Fundamentals of Statistics contains material of various lectures and courses of H. Lohninger on statistics, data analysis and here for more.

Confidence Interval

A common task in statistics is the (preferably correct) estimation of a particular parameter (e.g. the mean). While the numeric calculations of a population paramater is quite simple in most cases, the situation becomes more complicated with random samples.

If we know the population the procedure is simple and clear: the parameter has to be calculated using the appropriate formula, the accuracy of the calculated value solely depends on the accuracy of the measurements and the (floating point) precision of the calculation. However, if we deal with samples, we will see that the calculated parameter (which is normally called a statistic to indicate that it has been calculated from a sample) will vary within certain limits if we calculate it from different samples of the same population. The calculated statistic will fluctuate around the true value of the parameter - which we do not know, because we do not know the population.

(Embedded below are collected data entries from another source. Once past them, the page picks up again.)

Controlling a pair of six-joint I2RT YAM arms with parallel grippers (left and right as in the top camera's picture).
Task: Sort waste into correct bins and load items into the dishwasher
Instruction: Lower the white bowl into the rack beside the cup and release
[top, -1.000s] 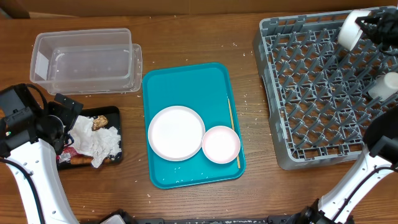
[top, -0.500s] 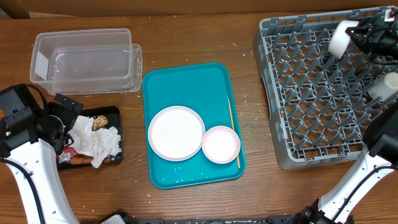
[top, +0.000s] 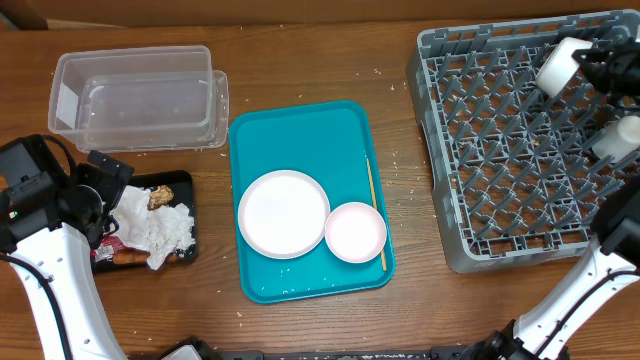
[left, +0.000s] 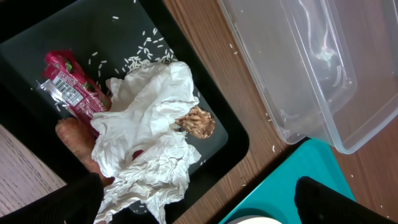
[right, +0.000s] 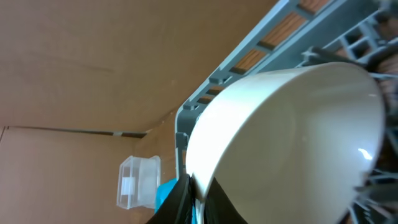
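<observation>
My right gripper (top: 590, 62) is shut on the rim of a small white cup (top: 556, 66), held tilted over the far right of the grey dish rack (top: 500, 150); the cup fills the right wrist view (right: 286, 137). My left gripper (left: 199, 205) is open and empty over the black tray (top: 185, 180), which holds crumpled napkins (left: 149, 118), a red wrapper (left: 65, 87), a carrot (left: 74, 140) and a brown food bit (left: 198, 121). A white plate (top: 283, 212), a pale pink plate (top: 355, 231) and a wooden stick (top: 374, 210) lie on the teal tray (top: 300, 130).
A clear plastic container (top: 140, 95) stands at the back left, just behind the black tray. Rice grains are scattered in the black tray and on the wooden table. The rack's raised sides and pegs surround the cup.
My right gripper carried the cup left and lower over the rack, then slightly back to the right. The left arm and the things on both trays have not moved.
</observation>
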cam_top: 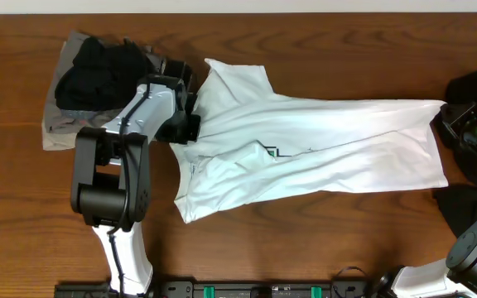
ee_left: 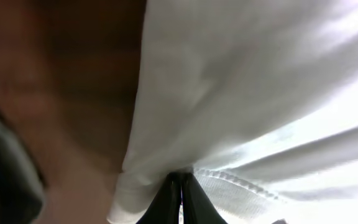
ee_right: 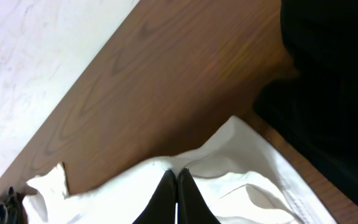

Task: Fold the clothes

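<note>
The white T-shirt (cam_top: 330,136) lies stretched across the middle of the table, with a small dark print (cam_top: 277,152) showing near its centre. My left gripper (cam_top: 192,116) is at the shirt's left edge. In the left wrist view it (ee_left: 181,178) is shut on a bunched fold of white cloth (ee_left: 253,93) beside a stitched hem. My right gripper (cam_top: 442,116) is at the shirt's right end. The right wrist view shows it (ee_right: 178,173) shut on the white fabric (ee_right: 241,186). The shirt pulls into long creases between the two grips.
A pile of black and grey garments (cam_top: 98,74) sits at the back left, just behind the left arm. More black cloth (cam_top: 470,203) lies at the right edge around the right arm, also dark in the right wrist view (ee_right: 328,74). Bare wooden table (cam_top: 321,240) runs along the front.
</note>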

The question which now arises is: what is the interval where the true value of the parameter will fall into, if we only know the calculated value of the corresponding statistic for a single given sample. This question cannot be answered with absolute certainty but only to a certain probability as the used sample may happen to exhibit a very large deviation which results in a calculated statistic being far off the true value of the parameter.

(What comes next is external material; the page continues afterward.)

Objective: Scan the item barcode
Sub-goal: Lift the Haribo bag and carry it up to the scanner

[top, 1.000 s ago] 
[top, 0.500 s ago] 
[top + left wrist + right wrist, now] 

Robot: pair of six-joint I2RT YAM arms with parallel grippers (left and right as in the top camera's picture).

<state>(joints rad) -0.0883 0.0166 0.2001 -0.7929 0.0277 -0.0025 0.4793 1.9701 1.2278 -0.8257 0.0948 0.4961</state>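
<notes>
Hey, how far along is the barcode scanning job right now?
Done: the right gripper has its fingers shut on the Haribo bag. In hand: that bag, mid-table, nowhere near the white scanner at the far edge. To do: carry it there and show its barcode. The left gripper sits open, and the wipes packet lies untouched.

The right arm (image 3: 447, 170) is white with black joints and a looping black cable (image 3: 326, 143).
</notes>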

In order to deal with this problem of estimating a parameter from a sample we have to use probabilities. We calculate the corresponding statistic of the sample and we additionally specify a range around the statistic which includes the (unknown) true value of the parameter to a certain probability p. Usually p is set to 95%, but 99% and 99.9% are eqally good for most practical circumstances. This probability p is called confidence coefficient, the range around the sample statistic is called confidence interval.

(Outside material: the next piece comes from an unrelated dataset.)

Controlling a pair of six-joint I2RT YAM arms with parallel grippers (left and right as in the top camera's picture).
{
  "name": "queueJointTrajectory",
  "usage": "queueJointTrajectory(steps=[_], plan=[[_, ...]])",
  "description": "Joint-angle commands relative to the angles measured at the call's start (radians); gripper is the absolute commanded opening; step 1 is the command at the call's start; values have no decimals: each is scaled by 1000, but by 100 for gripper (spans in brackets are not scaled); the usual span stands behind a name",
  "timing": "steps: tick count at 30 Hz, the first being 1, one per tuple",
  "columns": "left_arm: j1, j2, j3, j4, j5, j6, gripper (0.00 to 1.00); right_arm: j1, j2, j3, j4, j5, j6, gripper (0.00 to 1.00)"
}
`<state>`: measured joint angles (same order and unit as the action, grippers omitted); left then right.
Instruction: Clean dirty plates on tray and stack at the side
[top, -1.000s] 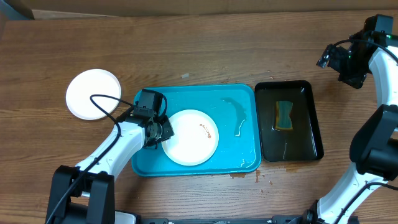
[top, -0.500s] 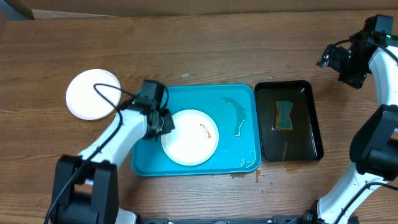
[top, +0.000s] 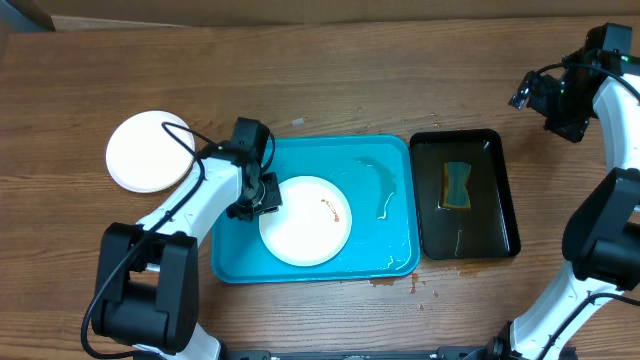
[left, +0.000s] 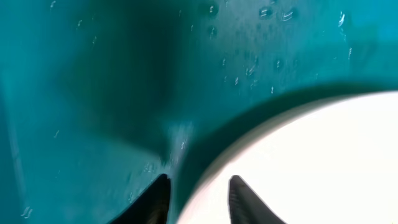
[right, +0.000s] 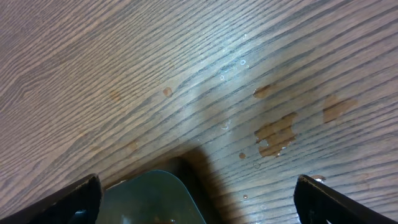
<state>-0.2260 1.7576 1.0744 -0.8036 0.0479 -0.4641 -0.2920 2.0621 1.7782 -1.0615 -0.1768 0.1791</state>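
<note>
The round white plate (top: 305, 222) with a small brown-red smear lies flat in the large turquoise plastic tray (top: 330, 160), probably because it is not yet cleaned. The left hand (top: 258, 197) stands just at its left rim, fingers a little apart and, as it seems, holding nothing. A second round white plate (top: 135, 155) lies on the wooden surface (top: 300, 70) to the left, likely the start of the stack. The right hand (right: 199, 202) hangs wide open and empty, well apart.
</note>
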Motion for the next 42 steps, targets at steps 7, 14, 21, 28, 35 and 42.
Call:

Example: Let's assume that we have measured the body heights of 17 ten-year-old girls (in cm):
    124.5, 136.8, 147.6, 142.6, 154.2, 126.6,
    152.0, 145.4, 147.6, 136.1, 135.5, 137.1,
    139.7, 149.1, 142.5, 134.5, 155.9
If we calculate the mean, we arrive at 141.6 cm. The corresponding confidence interval at a confidence coefficient of 95% is calculated to be +/-4.6 cm. Thus the true mean has a probability of 95% to be located within the interval [141.6-4.6, 141.6+4.6] = [137.0, 146.2]. If we change the confidence coefficient to 99% the interval will become broader (because the probability to include the true value is higher): at a level of 99% the interval is already +/-6.4 cm. If we want to have absolute certainty about the true value of the mean, the interval becomes infinitely broad. In this case we only know that the mean is located "anywhere", which is true in 100% of all cases.